Es gibt 2 neue Dungeon- Bosse in AQ. 
Einfach mal auf "i" drücken.


----------



## Grushdak (15. November 2010)

Hätte man sich auch nur 1x die Mühe gemacht, die Buffed News und den "Bluepost" angesehen -
dann wüßte man, daß die neue Phase für heute geplant war!

Man man, wegen jedem Furz nen Topic aufmachen, wo es doch noch nicht mal einen einzigen Topic dazu gibt ...


----------



## MaexxDesign (15. November 2010)

Jetzt sinds schon 4 Bosse.
Die dropen ab 251er Items aufwärts.


----------



## Sabito (15. November 2010)

darf ich heulen? mein acc ist abgelaufen -.-


----------



## ShirKhan01 (15. November 2010)

Forscherliga Alli war nette Party


----------



## sc00p (15. November 2010)

Grushdak schrieb:


> Hätte man sich auch nur 1x die Mühe gemacht, die Buffed News und den "Bluepost" angesehen -
> dann wüßte man, daß die neue Phase für heute geplant war!
> 
> Man man, wegen jedem Furz nen Topic aufmachen, wo es doch noch nicht mal einen einzigen Topic dazu gibt ...

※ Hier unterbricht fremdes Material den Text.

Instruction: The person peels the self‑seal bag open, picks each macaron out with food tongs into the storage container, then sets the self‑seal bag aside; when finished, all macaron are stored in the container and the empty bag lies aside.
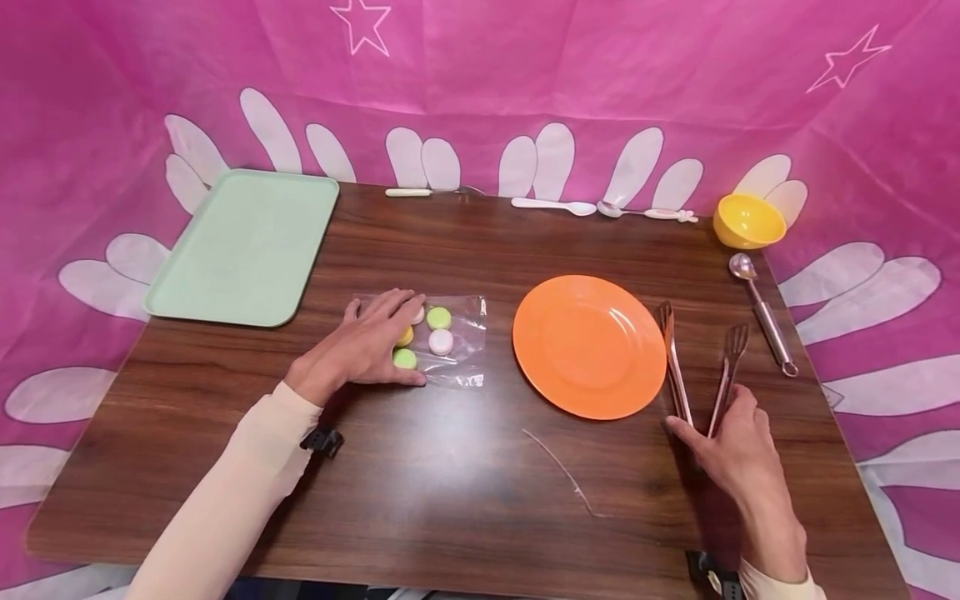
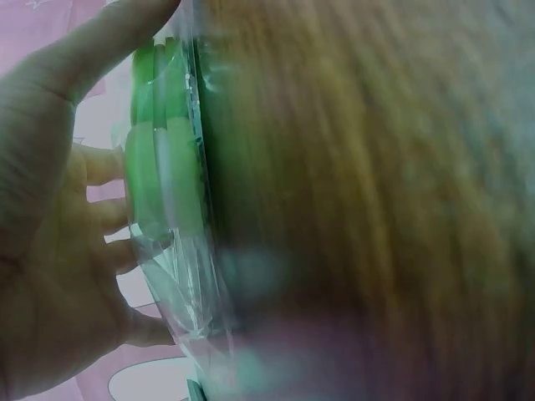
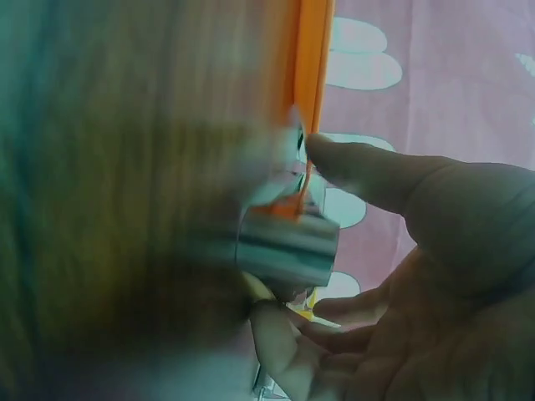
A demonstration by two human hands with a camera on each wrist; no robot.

Ja es war auch bekannt dass es heute weitergeht. Aber nicht was und wie 

Der TE wollte doch nur darauf aufmerksam machen um was es sich genau handelt


----------



## mettman1 (15. November 2010)

kann man nur heute gegen die neuen bosse kämpfen? 
oder bis zur nächsten phase?

weiß wer was?


----------



## Arthas1993 (15. November 2010)

muss eigentlich zu jeden ereigniss in wow sofort ein thema aufgemacht werden ? schließlich steht's auf buffed eh schon längst


----------



## pwnytaure (15. November 2010)

auf taerar gehts um garnet gwusst dass es da so viele player giibt^^


----------



## PatchOne (15. November 2010)

ne vllt. etwas dumme frage, aber - wird das irgendwie stündlich wiederholt oder so?

ich mein, ich war halt grad in OG fertig mit den bossen, da war TB schon wieder fast aus, und ich konnte die risse für den erfolg nicht mehr holen.


----------



## Thuum (15. November 2010)

Arthas1993 schrieb:


> muss eigentlich zu jeden ereigniss in wow sofort ein thema aufgemacht werden ? schließlich steht's auf buffed eh schon längst



Der Thread hier war 7 Minuten schneller als die Buffed News!


----------



## daturah (15. November 2010)

alle drei stunden, glaub ich.
mir sind beim flammen-typen die DDs verreckt. =)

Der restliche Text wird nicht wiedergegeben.